**ACTIVITY**
Look through the data below. Collect every line where the word "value" occurs.
■ ■ ■
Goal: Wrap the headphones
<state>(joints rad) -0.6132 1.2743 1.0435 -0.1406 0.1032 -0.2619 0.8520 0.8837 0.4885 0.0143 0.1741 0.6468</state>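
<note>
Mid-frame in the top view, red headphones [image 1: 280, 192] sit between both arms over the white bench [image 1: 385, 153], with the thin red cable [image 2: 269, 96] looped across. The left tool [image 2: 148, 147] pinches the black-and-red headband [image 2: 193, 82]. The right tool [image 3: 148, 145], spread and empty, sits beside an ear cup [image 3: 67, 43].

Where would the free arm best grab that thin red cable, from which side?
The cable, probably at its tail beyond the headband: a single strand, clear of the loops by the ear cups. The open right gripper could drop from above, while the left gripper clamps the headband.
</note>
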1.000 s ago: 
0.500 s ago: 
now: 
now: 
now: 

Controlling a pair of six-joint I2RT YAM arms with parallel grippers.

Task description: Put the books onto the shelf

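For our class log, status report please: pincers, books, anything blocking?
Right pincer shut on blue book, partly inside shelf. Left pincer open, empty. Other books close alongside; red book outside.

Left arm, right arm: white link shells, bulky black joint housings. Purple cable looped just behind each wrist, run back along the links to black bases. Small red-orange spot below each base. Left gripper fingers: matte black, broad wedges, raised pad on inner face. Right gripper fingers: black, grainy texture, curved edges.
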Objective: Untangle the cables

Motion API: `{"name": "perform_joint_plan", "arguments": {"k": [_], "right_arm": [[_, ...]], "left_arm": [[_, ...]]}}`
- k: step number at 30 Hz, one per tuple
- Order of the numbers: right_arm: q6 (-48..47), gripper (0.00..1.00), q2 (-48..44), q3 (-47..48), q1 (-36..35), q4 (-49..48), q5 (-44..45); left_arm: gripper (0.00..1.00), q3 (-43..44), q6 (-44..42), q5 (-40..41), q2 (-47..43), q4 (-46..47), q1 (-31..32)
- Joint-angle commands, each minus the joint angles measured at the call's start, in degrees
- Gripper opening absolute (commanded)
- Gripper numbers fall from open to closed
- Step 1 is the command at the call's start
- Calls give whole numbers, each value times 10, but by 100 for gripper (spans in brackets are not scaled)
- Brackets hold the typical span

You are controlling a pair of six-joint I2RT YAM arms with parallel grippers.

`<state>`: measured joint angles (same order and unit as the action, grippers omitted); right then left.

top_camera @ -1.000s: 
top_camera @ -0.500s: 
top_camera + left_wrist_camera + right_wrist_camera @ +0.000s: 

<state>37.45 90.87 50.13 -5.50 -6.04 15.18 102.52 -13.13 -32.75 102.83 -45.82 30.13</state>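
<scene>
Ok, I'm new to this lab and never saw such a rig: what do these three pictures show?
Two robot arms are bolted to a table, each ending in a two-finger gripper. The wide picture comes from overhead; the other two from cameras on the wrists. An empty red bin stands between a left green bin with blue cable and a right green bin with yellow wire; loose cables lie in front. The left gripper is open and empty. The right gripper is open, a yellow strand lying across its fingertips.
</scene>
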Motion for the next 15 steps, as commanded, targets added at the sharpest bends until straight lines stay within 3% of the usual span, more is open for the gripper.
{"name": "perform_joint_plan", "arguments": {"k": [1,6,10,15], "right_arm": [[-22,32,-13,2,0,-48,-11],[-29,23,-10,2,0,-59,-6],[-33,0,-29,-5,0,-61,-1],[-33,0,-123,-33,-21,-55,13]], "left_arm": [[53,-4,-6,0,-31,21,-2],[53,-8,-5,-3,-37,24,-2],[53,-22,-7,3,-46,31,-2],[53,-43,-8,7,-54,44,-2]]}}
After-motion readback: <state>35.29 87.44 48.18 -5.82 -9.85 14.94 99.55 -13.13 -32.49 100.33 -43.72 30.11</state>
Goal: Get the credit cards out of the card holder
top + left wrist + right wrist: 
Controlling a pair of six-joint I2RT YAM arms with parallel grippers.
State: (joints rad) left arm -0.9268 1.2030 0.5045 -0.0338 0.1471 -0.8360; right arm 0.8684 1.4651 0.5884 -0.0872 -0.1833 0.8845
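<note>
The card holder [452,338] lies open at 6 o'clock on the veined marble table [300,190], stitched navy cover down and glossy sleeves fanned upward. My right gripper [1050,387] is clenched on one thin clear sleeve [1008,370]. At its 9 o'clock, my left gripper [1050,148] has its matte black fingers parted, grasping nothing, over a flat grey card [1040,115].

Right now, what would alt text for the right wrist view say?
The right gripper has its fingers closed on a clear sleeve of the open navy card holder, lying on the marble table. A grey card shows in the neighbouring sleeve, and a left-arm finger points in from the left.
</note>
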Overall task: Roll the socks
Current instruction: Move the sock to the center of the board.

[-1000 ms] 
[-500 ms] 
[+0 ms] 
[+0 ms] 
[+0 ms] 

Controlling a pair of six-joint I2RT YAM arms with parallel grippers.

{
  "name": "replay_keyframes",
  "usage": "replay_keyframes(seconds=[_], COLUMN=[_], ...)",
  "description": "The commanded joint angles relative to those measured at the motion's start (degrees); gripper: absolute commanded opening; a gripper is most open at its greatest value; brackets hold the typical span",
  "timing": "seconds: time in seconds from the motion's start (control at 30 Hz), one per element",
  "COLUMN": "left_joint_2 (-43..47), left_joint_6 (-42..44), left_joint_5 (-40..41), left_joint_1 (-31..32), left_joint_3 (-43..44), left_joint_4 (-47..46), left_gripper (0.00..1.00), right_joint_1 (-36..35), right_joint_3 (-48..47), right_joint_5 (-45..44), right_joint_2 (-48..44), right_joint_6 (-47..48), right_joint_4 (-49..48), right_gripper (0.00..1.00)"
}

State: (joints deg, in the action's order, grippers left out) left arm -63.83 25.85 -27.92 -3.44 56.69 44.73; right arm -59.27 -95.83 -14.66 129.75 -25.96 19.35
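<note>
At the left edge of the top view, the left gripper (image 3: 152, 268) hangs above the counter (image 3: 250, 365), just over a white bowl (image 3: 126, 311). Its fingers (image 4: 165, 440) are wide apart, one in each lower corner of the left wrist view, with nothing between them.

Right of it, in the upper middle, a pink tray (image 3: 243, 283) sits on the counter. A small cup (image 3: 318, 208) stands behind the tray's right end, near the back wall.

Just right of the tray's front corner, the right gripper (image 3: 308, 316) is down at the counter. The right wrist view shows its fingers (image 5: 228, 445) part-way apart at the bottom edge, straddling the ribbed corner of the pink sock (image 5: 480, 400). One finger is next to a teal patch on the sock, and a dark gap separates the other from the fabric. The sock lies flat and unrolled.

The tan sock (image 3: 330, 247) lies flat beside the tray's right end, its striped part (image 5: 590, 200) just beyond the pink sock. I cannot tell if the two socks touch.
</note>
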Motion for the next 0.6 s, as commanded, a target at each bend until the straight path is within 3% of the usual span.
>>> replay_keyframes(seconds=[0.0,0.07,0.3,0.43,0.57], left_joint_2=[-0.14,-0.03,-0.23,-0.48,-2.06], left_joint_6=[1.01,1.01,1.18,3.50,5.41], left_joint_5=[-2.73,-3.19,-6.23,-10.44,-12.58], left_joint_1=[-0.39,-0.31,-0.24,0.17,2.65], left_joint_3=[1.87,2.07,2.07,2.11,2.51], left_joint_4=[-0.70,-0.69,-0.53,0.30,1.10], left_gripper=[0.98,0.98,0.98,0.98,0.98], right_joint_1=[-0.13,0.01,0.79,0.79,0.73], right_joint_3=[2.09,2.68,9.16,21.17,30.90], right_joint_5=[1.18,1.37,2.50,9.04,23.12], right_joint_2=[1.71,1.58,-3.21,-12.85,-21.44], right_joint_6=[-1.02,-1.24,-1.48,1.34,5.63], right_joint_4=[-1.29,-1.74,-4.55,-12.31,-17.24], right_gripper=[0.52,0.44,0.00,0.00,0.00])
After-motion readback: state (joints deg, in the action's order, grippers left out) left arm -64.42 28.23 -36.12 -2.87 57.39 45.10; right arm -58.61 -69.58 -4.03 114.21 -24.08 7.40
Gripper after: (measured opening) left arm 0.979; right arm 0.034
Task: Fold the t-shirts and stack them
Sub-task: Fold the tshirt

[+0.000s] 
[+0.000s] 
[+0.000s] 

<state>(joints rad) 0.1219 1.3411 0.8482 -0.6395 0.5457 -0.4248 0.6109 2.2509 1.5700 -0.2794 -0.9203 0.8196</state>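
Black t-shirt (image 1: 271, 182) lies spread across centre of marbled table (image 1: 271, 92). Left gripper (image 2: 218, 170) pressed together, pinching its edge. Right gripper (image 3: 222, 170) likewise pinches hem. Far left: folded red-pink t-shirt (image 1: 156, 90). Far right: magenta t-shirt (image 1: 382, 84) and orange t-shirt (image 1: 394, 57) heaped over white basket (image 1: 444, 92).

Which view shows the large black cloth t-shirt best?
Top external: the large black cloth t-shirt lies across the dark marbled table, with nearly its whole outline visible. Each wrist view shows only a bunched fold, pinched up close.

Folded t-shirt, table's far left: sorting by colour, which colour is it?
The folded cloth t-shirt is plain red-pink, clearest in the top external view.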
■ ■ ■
**RESULT OF THIS EXERCISE**
- Calls give whole numbers, each value times 10, but by 100 for gripper (spans in brackets are not scaled)
  "description": "The commanded joint angles relative to those measured at the motion's start (degrees); gripper: absolute commanded opening; a gripper is most open at its greatest value; brackets hold the typical span",

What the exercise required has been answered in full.